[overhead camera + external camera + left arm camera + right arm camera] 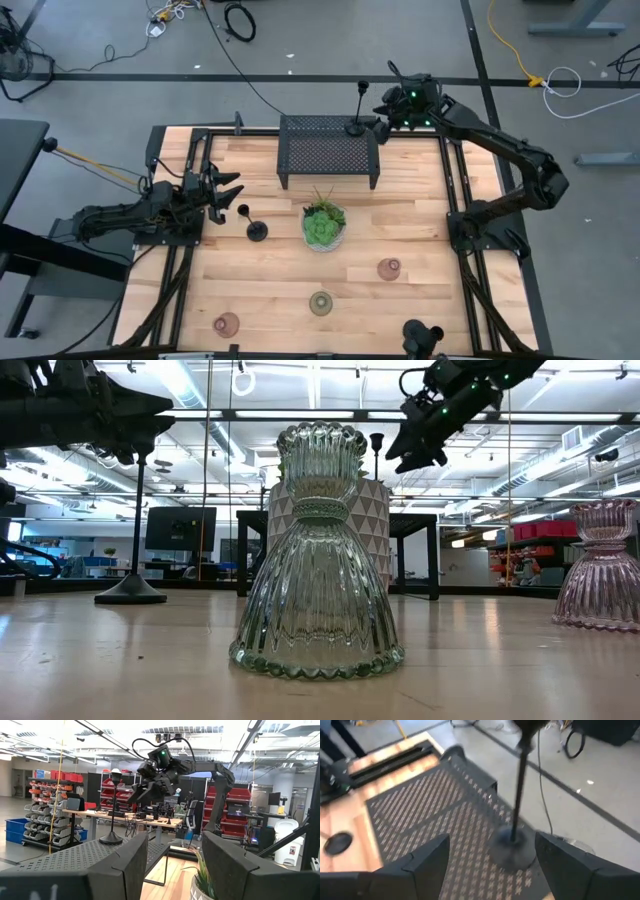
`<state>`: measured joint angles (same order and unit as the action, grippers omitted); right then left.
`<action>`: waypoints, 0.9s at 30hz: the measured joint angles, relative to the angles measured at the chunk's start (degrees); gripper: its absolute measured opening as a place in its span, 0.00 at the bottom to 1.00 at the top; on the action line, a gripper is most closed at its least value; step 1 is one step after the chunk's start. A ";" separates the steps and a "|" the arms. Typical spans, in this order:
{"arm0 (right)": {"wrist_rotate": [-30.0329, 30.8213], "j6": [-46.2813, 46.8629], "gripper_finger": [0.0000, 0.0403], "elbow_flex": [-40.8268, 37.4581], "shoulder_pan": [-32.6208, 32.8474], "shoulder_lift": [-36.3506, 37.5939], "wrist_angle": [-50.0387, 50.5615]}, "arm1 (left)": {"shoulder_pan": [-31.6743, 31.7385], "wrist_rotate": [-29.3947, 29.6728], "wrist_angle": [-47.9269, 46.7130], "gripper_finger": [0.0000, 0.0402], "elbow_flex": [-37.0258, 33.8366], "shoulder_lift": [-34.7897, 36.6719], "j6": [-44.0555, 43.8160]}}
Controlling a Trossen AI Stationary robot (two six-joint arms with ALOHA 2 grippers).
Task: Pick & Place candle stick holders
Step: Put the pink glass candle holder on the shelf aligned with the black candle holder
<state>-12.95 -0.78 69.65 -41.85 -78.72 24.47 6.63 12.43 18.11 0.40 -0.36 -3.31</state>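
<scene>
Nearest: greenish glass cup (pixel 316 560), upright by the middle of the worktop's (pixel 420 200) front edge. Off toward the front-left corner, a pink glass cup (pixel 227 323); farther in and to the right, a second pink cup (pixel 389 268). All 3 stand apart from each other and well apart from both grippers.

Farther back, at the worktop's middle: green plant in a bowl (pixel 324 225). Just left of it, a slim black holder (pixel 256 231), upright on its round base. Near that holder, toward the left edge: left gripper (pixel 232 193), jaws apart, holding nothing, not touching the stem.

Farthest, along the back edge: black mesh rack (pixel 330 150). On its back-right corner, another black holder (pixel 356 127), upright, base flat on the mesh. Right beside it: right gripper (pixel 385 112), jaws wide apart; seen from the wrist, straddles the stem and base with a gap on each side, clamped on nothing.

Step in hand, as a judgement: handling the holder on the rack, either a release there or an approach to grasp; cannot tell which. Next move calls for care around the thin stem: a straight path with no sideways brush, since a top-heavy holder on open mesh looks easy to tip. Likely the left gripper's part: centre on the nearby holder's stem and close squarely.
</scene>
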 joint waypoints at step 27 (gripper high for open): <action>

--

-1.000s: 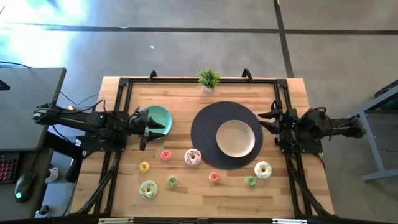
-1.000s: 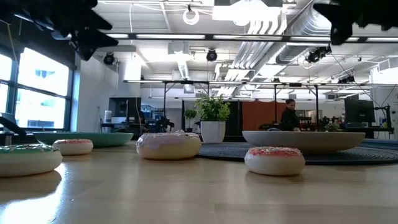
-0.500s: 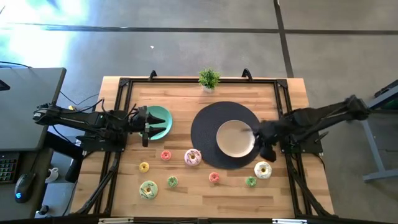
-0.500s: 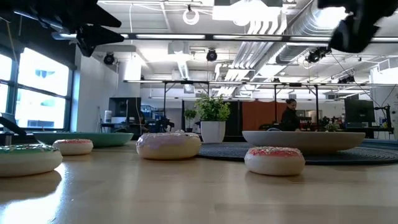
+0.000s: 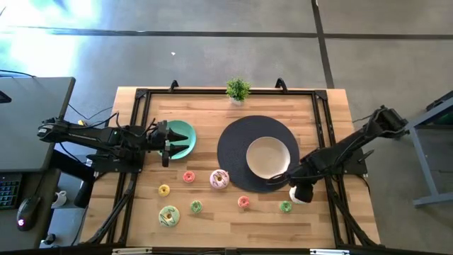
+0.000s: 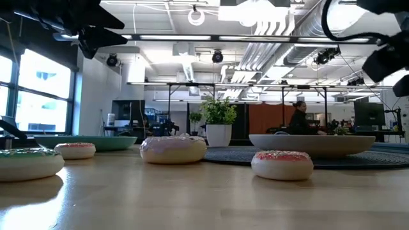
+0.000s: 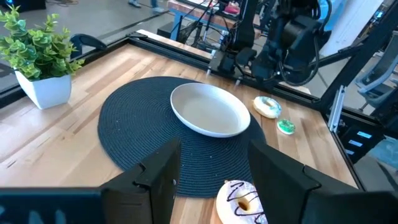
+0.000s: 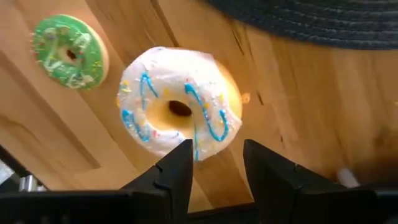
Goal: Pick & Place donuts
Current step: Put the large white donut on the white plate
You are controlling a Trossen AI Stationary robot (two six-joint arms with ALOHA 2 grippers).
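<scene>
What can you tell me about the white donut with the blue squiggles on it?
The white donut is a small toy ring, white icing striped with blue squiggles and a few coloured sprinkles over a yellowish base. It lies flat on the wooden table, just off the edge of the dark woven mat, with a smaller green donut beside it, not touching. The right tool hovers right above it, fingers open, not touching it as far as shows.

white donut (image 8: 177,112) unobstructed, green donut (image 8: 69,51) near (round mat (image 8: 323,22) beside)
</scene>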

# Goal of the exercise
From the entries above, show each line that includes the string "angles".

# Answer space
`<state>`: measured joint angles (same order and unit as the action, grippers omitted); right then left.
`<action>`: waypoints, 0.9s at 30hz: the measured joint angles, relative to the angles measured at the chunk's start (degrees); gripper: its absolute measured opening as a place in its span, 0.00 at the bottom to 1.00 at the top; on the action line, a gripper is most closed at its least value; step 1 is one step after the chunk's start. A ";" separates the steps and a "|" the arms. Typical spans, in this order:

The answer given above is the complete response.